== Exercise instructions ==
Although the data below holds other lines too, output only those from the line with "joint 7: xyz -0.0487" up to and including the line with "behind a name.", exactly as they appear.

(Source records)
↓↓↓

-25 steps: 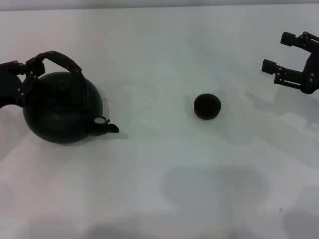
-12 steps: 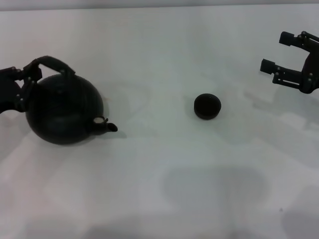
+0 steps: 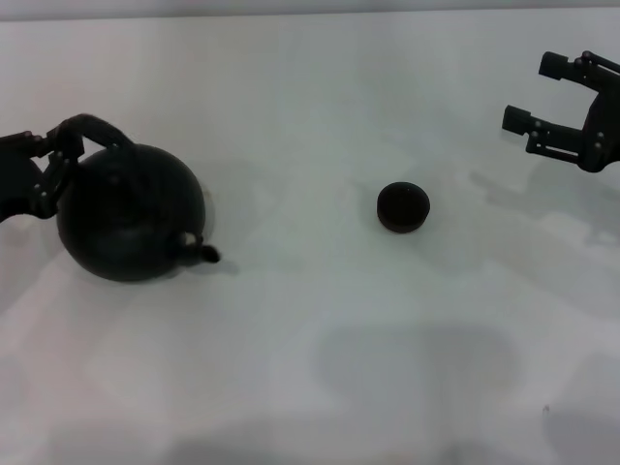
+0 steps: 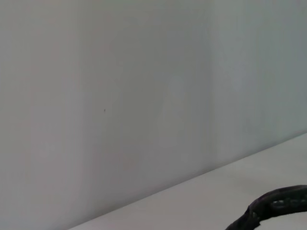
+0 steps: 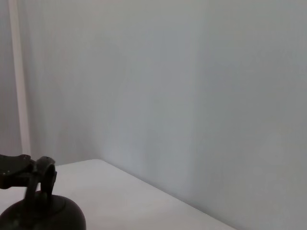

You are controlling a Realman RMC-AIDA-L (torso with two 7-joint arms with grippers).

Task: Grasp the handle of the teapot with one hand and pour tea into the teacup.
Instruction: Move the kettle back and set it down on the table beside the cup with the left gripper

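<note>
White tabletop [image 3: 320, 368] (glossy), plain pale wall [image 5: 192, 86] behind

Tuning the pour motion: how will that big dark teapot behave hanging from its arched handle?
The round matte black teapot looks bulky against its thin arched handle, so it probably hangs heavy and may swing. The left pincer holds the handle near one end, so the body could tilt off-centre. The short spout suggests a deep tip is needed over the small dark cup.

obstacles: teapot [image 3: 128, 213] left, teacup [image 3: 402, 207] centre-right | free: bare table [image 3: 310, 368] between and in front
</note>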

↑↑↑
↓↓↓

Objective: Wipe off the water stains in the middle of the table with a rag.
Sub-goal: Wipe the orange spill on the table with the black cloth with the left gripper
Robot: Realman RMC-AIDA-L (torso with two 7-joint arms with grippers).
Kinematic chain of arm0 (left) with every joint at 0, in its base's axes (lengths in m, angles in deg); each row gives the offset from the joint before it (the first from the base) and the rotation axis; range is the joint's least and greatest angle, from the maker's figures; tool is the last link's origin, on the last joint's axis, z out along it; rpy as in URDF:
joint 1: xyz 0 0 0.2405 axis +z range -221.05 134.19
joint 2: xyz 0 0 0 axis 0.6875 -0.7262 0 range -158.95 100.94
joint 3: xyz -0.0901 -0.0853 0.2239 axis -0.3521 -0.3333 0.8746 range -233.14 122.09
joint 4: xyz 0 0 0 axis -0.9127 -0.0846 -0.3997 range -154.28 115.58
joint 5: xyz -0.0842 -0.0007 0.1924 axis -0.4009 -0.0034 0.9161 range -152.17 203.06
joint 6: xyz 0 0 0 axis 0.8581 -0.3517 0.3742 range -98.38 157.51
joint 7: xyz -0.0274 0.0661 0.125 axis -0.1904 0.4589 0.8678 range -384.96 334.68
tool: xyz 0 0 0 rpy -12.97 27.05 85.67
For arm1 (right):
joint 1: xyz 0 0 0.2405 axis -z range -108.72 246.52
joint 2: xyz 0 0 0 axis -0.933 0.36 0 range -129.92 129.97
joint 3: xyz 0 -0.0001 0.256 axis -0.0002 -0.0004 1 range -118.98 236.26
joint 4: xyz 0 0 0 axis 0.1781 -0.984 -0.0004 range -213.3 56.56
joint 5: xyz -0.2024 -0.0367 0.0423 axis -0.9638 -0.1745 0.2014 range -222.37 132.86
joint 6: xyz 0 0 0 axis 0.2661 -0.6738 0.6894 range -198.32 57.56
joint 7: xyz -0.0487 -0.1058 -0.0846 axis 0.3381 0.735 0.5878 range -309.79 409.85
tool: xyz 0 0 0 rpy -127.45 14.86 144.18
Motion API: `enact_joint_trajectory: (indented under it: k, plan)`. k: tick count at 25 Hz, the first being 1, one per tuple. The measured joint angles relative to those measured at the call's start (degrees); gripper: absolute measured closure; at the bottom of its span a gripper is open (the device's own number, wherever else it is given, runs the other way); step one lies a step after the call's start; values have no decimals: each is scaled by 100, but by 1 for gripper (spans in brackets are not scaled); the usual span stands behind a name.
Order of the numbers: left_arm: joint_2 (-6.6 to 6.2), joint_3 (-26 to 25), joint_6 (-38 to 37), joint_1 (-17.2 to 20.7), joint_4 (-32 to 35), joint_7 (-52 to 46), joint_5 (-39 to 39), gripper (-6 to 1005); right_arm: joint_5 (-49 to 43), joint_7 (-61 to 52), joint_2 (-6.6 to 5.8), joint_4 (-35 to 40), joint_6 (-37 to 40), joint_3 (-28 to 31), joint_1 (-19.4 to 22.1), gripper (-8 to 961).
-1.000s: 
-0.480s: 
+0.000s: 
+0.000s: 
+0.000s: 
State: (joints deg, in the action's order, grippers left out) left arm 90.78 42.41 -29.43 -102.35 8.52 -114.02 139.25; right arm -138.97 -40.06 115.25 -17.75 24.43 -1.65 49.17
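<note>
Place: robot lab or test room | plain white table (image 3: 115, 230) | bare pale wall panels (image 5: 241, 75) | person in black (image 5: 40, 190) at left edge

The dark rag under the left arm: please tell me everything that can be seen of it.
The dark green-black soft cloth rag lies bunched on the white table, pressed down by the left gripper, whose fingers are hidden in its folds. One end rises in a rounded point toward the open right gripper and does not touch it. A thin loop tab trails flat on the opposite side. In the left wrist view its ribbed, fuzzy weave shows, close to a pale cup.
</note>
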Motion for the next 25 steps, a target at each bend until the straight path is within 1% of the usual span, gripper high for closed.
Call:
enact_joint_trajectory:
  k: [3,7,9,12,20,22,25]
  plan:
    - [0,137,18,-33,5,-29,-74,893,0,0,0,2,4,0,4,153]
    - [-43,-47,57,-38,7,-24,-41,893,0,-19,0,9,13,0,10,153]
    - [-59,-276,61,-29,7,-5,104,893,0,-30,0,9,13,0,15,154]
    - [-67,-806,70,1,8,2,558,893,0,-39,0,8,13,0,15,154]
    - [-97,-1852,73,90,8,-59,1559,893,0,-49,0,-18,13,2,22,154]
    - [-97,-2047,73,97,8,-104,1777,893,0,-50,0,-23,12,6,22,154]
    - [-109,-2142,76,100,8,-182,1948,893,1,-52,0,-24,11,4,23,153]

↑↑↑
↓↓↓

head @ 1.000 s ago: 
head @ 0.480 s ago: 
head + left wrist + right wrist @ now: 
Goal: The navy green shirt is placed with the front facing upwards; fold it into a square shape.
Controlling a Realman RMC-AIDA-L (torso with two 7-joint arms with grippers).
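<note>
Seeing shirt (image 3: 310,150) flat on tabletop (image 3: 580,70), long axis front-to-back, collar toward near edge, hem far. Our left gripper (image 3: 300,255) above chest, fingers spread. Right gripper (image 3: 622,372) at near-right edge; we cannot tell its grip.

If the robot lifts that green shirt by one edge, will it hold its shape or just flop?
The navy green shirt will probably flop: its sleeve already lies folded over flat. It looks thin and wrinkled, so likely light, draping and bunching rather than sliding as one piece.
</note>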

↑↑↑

== Expected answer ==
joint 7: xyz -0.0487 -0.1058 -0.0846 axis 0.3381 0.735 0.5878 range -309.79 409.85
tool: xyz 0 0 0 rpy -127.45 14.86 144.18
Motion API: `enact_joint_trajectory: (indented under it: k, plan)`. k: tick count at 25 Hz, the first being 1, one per tuple. The measured joint angles relative to those measured at the call's start (degrees); gripper: absolute measured closure; at the bottom of its span a gripper is open (the device's own number, wherever else it is given, runs the other way); step one lies a step after the call's start; values have no decimals: each is scaled by 100, but by 1 for gripper (spans in brackets are not scaled); the usual span stands behind a name.

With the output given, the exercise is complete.